A number of studies on reprogramming factors have shown that Oct4 seems to be an irreplaceable core factor. However, in this work, the authors and their team tried different combinations of transcription factors, in which they deleted Oct4 from the widely used tetO-OKSM polycistronic reprogramming vector to generate a negative control to compare different reprogramming ability of POU family factors. Surprisingly, compared to OSKM, the overexpression of SKM without Oct4 can be efficiently reprogrammed into iPSC produced by fibroblast with only a slight delay while previously people have not successfully obtained iPSCs using SKM. Moreover, the authors found differences from previous studies because Yamanaka and many others used retroviral vectors in their experiments, which were rapidly silenced by reprogramming factors, thereby terminating the reprogramming process.
The founder of iPS technology, Yamanaka Yamanaka, also pay great attention on it and indicates his team will try to establish this reprogramming system in other cell types, especially in human adult cells. He said: "if this works in adult human cells, it will be a huge advantage for the clinical applications of iPS cells."

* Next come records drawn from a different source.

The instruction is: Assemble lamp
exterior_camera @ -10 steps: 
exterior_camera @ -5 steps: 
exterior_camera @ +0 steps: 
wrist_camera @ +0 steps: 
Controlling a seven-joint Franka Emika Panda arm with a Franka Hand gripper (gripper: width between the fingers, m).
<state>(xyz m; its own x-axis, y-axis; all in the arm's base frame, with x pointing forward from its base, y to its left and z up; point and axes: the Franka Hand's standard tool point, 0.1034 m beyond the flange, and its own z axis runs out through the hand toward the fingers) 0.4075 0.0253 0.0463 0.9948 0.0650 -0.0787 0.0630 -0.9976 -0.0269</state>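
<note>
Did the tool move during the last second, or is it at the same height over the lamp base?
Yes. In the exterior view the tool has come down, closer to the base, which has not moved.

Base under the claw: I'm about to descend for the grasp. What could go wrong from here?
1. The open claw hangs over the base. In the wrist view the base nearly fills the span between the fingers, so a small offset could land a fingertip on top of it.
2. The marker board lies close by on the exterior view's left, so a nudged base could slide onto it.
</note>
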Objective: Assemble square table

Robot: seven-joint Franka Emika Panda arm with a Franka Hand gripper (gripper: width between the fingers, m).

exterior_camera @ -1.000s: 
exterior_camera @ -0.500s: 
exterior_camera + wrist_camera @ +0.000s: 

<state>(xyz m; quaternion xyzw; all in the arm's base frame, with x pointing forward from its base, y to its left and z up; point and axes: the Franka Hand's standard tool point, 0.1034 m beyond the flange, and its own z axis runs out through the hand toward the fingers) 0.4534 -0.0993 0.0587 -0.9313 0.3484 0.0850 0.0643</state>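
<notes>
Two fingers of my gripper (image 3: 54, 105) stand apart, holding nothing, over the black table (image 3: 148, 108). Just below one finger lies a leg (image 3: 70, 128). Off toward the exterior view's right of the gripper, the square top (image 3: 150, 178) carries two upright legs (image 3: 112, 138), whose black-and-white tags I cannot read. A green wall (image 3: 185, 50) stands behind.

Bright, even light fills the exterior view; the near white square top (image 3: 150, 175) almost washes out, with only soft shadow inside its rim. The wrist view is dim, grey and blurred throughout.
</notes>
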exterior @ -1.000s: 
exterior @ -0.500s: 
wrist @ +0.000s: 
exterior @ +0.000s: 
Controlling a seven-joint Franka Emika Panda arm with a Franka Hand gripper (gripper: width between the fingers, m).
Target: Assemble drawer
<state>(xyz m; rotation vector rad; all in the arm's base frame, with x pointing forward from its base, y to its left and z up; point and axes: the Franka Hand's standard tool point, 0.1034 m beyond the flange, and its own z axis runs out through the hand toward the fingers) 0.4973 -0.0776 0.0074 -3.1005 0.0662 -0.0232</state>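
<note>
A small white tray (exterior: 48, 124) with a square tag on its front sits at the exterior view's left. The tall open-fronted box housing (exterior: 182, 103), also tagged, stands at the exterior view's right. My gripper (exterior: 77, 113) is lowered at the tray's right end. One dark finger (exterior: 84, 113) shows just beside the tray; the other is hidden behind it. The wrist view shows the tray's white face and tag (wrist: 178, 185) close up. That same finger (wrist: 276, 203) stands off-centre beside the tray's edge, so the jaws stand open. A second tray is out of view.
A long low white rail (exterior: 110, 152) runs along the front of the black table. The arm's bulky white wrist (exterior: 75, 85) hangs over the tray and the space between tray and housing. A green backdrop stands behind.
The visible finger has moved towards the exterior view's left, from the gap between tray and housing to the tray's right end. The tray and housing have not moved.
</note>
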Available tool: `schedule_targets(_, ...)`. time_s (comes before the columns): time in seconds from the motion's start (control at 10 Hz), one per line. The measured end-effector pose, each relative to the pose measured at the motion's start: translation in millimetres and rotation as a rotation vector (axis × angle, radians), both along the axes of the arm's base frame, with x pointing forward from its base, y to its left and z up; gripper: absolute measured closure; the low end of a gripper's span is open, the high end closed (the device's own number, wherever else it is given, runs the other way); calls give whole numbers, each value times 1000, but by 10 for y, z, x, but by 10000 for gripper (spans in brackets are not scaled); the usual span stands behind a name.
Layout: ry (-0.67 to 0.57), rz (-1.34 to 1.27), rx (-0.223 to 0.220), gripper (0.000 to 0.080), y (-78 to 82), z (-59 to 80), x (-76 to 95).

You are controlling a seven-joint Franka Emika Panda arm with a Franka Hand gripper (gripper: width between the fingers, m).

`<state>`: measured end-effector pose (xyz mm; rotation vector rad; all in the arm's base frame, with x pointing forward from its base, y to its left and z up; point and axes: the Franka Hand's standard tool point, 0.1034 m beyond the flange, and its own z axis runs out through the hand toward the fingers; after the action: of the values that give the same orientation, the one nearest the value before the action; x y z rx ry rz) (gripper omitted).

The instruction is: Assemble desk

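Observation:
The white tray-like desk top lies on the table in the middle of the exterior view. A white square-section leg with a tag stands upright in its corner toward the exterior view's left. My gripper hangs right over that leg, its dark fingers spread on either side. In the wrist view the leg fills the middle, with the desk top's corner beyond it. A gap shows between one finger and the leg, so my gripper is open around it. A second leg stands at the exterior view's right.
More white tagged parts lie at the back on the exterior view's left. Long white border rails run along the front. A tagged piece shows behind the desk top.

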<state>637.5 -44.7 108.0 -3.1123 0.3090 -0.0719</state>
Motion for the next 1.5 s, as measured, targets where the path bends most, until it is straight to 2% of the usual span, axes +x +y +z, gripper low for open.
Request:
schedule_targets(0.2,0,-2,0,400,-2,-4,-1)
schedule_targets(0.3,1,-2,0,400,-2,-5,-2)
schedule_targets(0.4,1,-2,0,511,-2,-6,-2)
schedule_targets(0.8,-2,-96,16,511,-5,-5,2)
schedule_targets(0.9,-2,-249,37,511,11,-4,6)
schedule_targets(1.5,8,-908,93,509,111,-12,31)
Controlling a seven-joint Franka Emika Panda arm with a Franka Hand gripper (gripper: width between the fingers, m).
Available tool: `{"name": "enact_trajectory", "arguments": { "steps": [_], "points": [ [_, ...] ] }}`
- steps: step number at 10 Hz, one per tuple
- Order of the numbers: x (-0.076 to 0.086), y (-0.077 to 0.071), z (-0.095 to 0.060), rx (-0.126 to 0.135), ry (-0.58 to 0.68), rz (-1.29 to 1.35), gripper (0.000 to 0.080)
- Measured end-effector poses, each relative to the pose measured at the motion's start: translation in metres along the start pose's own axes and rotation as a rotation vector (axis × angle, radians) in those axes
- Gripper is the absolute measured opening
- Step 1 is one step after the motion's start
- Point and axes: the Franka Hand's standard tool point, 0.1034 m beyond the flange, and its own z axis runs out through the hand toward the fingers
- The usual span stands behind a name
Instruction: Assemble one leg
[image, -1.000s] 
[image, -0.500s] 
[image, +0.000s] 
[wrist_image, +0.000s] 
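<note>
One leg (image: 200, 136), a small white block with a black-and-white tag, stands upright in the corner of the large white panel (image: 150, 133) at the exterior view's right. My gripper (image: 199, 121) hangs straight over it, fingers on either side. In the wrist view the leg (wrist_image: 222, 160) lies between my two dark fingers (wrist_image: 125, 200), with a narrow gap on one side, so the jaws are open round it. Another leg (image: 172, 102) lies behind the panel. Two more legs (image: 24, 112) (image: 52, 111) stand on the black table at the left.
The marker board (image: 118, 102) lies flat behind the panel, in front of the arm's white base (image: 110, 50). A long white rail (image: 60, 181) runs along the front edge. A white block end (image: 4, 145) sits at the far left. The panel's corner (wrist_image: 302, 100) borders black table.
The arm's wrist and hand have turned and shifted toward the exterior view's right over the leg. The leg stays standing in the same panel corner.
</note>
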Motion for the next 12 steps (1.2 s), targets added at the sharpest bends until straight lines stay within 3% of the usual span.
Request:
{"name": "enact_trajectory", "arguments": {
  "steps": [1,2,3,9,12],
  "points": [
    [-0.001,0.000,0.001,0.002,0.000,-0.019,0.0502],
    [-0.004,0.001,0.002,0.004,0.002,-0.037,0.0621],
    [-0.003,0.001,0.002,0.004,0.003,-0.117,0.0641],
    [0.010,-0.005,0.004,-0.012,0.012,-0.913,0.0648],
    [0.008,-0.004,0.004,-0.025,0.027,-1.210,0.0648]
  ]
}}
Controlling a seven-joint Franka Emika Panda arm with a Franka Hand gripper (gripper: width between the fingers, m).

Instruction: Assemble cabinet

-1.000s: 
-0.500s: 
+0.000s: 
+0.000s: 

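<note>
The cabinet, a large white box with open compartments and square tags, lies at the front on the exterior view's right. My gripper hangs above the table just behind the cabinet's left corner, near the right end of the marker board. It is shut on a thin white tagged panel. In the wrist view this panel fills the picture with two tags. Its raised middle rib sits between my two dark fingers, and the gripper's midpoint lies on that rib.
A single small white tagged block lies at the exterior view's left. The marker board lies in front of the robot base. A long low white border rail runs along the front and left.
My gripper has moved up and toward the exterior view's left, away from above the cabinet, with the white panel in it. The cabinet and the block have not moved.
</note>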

Oct4, Sox2 and Klf4 are widely considered to be pioneering factors, but their function is highly dependent on cofactors and cellular environment. The data of this study provide a new perspective, which is that Oct4 abnormal gene activation may adversely affect the quality of iPSC. Thus, reprogramming strategies need to be further improved to eliminate cancer risk resulted in epigenetic aberrations caused by overexpression of reprogramming factors and improve the pluripotency of iPSCs.